Różni jak gazety, które czytają. Każdy inną. Zbiorowy akt intelektualnego skupienia? Rozkwit pluralizmu? Manifestacja wolności słowa? Raczej widownia w teatrze jednego aktora – nazwijmy go umownie: Wydziałem Propagandy.
Wiele ich, a brzmią jak pisane jednym palcem, na tej samej maszynie, przy tym samym biurku, gdzieś w stolicy. Różne winiety, ale wspólny cel. Wariacje tego samego przekazu zatwierdzonego z góry. Bez względu na czasy, zawsze znajdzie się jakieś Biuro Polityczne, które szufluje przekaz dnia.
Uwiecznieni na zdjęciu czytają z powagą. Może nawet z zaangażowaniem. Ale czy naprawdę czytają? A może tylko wypełniają kadr – manifestując jedność i wierność Partii? Trudno o bardziej przejrzystą instrukcję zbiorowego myślenia.
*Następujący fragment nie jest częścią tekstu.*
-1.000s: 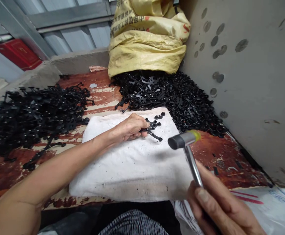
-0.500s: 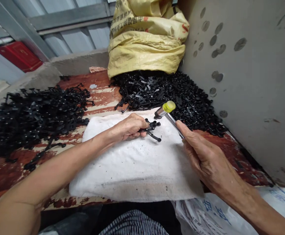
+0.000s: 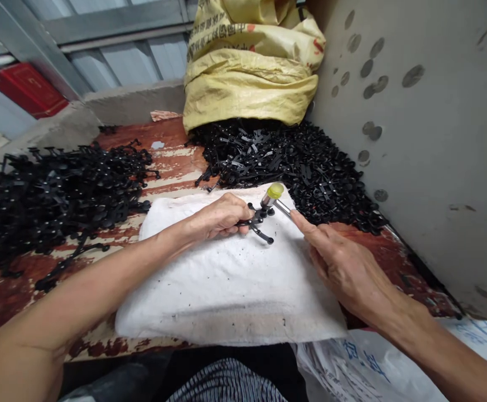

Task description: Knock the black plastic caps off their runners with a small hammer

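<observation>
Left hand: grip closed on a black branched part, which lies on the folded white cloth, near its far edge. Right hand: grip closed around the handle of a yellow-capped hammer; head right over the part's far end, contact can't be confirmed. Striking looks like the step in hand. To do it well: pin the part flat, keep the left fingertips clear of the head, land the face square, use short, controlled taps, keep the cloth smooth underneath. Black piles left and right on the tabletop.
</observation>
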A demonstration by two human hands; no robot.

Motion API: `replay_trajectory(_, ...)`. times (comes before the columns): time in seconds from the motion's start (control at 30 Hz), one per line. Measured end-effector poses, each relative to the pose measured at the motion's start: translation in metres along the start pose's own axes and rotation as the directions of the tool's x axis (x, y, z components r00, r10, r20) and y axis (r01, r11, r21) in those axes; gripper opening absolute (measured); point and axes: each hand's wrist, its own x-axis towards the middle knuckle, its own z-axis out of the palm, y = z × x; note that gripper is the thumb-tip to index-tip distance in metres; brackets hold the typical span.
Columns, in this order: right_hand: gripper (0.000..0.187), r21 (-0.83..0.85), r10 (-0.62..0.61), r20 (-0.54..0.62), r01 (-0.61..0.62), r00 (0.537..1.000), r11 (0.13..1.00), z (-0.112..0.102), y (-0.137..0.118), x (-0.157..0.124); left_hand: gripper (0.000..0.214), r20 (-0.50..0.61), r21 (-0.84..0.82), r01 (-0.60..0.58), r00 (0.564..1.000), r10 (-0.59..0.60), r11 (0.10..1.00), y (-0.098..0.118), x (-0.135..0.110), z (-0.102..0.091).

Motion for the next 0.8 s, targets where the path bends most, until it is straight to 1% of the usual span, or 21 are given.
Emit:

Mackiewiczowa myśl w obcęgach…
To zdjęcie jest ponadczasową ikoną „pluralizmu kontrolowanego”. Niby każdy ma prawo do własnej gazety – ale wszystkie piszą to samo. Niby różne tytuły – ale treści jakby tworzył jeden redaktor. Jeden, by wszystkimi rządzić, Jeden, by wszystkie odnaleźć, Jeden, by wszystkie zgromadzić i w ciemności związać w krainie Mordor, gdzie zaległy cienie.